Statistical significance is an important concept for understanding when conclusions can (or can not) be drawn from psychological research.
Significance can be calculated in a number of different ways depending on the type of data we have collected, and calculations are based on the number of participants in our sample, as well as the effect size, or how large the difference was between our experimental group and our control group. For example, if I claimed to have developed a smart drug, then I randomly gave one student the drug and one student a placebo, then told you that the student who took the drug scored 95 on an exam while the placebo student scored 80, you might be intrigued, but you would also realize that the odds that the better student just happened to receive the drug are too high because there were only two students. For this reason, we generally want to have as many participants as possible in order to reduce these kinds of coincidences and be more confident in our conclusions. This idea that having more data points is always better is known as the Law of Large Numbers.
Similarly, if I randomly assigned 100 students to take the drug, and 100 students to take a placebo, then I found that the experimental group’s average exam score was 87 while the control group’s average was 86, you should still be skeptical, even though technically I found a difference. The problem here is that the effect size is too small. It’s probably just a coincidence, because if we take the average score of 100 random students and compare it to the average of another random 100 students, we won’t get exactly the same average every time. The fact that the difference is only 1 point means it’s not convincing evidence that the drug is having an effect.
In calculating significance we come up with a p-value. You can think of a p-value as telling you how likely your data is to occur. We want to collect data that is unlikely to “just happen” on its own.
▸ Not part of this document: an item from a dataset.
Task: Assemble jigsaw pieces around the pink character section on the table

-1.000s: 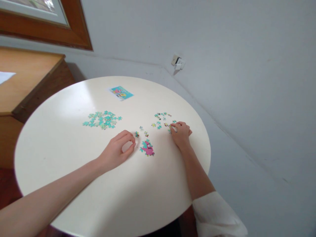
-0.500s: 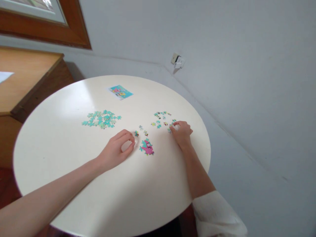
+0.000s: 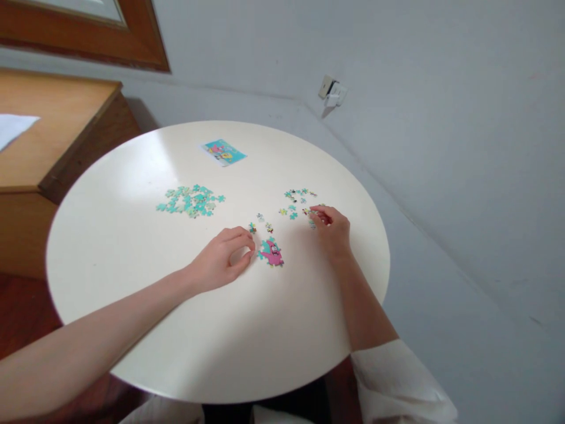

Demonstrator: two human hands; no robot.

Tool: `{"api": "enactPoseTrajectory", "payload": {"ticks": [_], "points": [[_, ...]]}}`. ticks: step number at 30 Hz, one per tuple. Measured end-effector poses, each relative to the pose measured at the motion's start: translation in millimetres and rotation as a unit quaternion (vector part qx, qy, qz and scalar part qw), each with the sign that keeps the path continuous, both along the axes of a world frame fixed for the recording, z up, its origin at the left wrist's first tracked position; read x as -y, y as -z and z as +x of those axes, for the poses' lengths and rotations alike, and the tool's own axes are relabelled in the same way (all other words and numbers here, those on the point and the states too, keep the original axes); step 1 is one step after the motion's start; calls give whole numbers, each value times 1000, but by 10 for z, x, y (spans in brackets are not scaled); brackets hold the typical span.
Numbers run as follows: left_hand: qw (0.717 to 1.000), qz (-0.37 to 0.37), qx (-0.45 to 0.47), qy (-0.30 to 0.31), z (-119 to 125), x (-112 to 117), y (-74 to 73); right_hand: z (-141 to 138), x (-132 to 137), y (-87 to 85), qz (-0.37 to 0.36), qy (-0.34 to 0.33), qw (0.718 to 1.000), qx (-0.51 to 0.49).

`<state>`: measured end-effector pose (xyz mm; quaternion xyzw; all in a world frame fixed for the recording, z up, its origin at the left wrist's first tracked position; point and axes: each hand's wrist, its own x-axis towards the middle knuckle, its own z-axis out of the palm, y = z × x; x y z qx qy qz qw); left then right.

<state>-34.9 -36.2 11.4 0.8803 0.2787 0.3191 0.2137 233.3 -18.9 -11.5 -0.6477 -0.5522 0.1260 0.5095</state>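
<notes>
My left hand [image 3: 225,256] rests on the table beside a joined patch of jigsaw puzzle [image 3: 274,253] showing a pink starfish on turquoise. Its thumb and forefinger curl into a ring, tips together, with no piece visible between them. Just beyond the patch lie a few loose pieces, one a dark multicoloured puzzle piece [image 3: 252,228]. To the right, my right hand [image 3: 331,227] is over a group of loose pieces, thumb and fingers bent but apart. Near its fingertips lies a yellow and red puzzle piece [image 3: 305,212]; the palm partly hides other pieces.
A pile of turquoise puzzle pieces [image 3: 194,201] lies left of centre on the round white table [image 3: 247,341]. Farther back is a picture card [image 3: 223,152]. A wooden cabinet [image 3: 57,129] stands at left; the wall with a socket [image 3: 332,91] borders the right side.
The view has shifted, so the table sits higher and farther right. My right thumb and fingers have drawn closer together over the pieces. My left hand is slightly nearer the starfish patch.
</notes>
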Motion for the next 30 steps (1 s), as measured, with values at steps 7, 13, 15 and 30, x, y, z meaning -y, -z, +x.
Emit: {"api": "enactPoseTrajectory", "payload": {"ticks": [7, 13, 15, 30], "points": [[995, 2, -51, 86, 32, 44, 16, -134, 21, -29, -21, -28, 992, -120], [983, 14, -143, 115, 33, 62, 62, -261, 104, -210, -90, -82, 983, -140], [979, 20, -159, 122, 35, 64, 76, -281, 173, -262, -110, -99, 978, -149], [969, 17, -207, 136, 37, 63, 52, -490, 642, -201, -217, -112, 950, -195]]}}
For example, imagine I told you that I could mentally control a fair coin so it always land on heads, and so you want to test this. In testing me, you wouldn’t be satisfied with a single coin flip landing on heads, because you know that a single heads is fairly likely to happen anyway, so the p-value would be high. If you flipped the coin 1,000 times and every time was heads, this would be very unlikely to occur on its own, so you might start thinking that this wasn’t just chance, and in this case the p-value would be low.
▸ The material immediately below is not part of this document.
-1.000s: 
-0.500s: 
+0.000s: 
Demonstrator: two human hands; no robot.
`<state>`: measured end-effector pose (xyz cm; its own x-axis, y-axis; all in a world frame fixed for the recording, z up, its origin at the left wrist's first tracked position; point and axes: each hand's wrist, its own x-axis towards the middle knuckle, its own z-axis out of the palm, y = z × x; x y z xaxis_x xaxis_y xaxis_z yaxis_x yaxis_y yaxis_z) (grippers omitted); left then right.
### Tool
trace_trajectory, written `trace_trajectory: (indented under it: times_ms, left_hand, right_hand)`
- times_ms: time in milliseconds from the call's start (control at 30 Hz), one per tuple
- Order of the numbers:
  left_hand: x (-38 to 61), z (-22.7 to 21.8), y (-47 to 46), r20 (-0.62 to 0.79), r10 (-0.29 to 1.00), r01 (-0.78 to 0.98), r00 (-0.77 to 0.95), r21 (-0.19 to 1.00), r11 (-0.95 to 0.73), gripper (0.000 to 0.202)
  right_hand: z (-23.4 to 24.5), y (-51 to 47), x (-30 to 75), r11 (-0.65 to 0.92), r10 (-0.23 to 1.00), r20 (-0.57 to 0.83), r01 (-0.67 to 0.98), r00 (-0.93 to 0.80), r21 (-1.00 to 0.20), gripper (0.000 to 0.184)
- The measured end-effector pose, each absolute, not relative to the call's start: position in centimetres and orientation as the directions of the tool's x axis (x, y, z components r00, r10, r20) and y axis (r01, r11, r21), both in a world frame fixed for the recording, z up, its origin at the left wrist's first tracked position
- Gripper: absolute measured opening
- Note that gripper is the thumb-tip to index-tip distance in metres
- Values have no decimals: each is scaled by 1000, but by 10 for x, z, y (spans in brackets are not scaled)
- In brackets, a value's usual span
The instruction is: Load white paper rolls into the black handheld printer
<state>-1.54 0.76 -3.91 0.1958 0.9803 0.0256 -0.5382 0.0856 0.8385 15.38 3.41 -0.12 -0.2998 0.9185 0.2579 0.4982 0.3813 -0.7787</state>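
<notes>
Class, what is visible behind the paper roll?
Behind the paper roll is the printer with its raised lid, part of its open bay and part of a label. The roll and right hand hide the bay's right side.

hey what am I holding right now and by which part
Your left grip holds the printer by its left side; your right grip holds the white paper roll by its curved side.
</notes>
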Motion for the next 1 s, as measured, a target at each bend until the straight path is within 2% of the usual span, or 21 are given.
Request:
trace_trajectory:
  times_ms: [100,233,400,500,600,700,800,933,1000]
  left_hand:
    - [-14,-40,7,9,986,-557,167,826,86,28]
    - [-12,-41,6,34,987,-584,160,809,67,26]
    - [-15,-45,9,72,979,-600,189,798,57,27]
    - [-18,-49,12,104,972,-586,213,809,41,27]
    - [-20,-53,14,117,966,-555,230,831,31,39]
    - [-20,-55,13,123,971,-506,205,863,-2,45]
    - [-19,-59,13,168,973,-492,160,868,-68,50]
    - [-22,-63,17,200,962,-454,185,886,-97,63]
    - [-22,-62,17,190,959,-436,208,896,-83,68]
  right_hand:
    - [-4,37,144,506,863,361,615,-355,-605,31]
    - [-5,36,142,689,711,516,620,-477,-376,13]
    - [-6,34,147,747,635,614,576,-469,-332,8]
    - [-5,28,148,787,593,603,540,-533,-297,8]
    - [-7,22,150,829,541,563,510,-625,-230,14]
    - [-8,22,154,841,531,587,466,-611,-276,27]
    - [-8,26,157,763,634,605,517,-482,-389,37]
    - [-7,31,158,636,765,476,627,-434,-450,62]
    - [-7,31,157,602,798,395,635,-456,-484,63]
Data that is unlikely to have occurred by random chance suggests that we probably have a real effect, and so a low p-value is a good thing. Usually we want a p-value less than 0.05. When a p-value is 0.05 or lower we say that the results are statistically significant. Because we can never completely eliminate the possibility of our data being a chance occurrence (even 1000 identical flips could happen by chance), we will never have a p-value of 0.
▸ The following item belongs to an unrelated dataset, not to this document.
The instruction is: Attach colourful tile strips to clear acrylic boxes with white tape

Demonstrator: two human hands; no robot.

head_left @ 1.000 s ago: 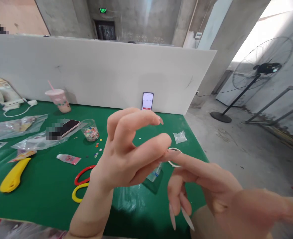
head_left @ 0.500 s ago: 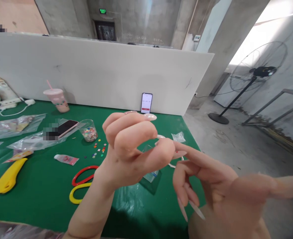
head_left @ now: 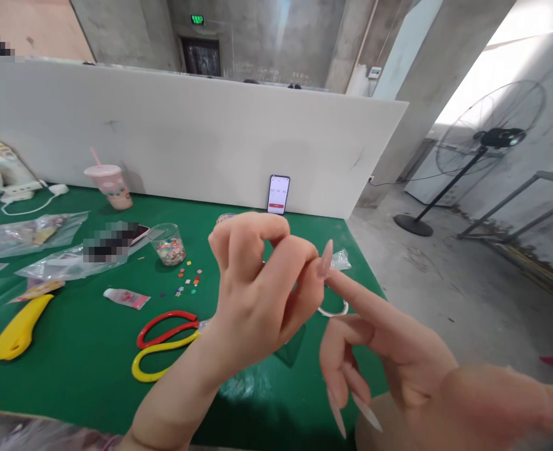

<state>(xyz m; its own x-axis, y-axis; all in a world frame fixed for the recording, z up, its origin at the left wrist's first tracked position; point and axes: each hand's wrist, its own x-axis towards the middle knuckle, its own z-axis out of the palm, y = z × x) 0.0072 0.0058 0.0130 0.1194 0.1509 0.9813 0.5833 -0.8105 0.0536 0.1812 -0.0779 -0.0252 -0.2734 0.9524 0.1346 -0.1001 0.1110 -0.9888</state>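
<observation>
- Step in hand: close fingertip work between two bare hands, judged to be contact or pressing at a long fingernail (head_left: 327,257) right of the frame's centre. The nail points upward; which finger bears it cannot be told with certainty.
- Next move: judged to require a steady left hand and light, controlled pressure from the right index finger. Excess force could cause a slip at the contact point.
- Left hand (head_left: 262,288), centre of frame: fingers bent strongly inward, fingertips gathered toward the right hand. Whether they pinch a small item is hidden — cannot be told.
- Right hand (head_left: 398,357), lower right: index finger extended toward upper left, its tip meeting the left fingertips; middle and other fingers hang bent, nails downward; thumb spread away to the right edge, blurred. No item is visible in its grasp.
- Nearest items: a white ring (head_left: 333,314) lies behind the right index finger, partly covered; a clear packet (head_left: 341,259) lies just above that finger in the frame.
- Supplies, left of centre: small coloured pieces (head_left: 196,281) scattered beside a clear cup (head_left: 170,250) — itself part-filled with similar pieces; scissors (head_left: 166,346) below, partly behind the left forearm.
</observation>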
If our p-value is 0.05, this means that the probability that there wasn’t a real effect (but we happened to get data that looks like one anyway) is 5%. To be clear, the p-value doesn’t tell us the probability that our hypothesis is correct, it tells us the odds of randomly observing the data we have observed. In the above example, a p-value wouldn’t tell us how or why this event is occurring, but it would tell us that it’s a very, very unlikely event.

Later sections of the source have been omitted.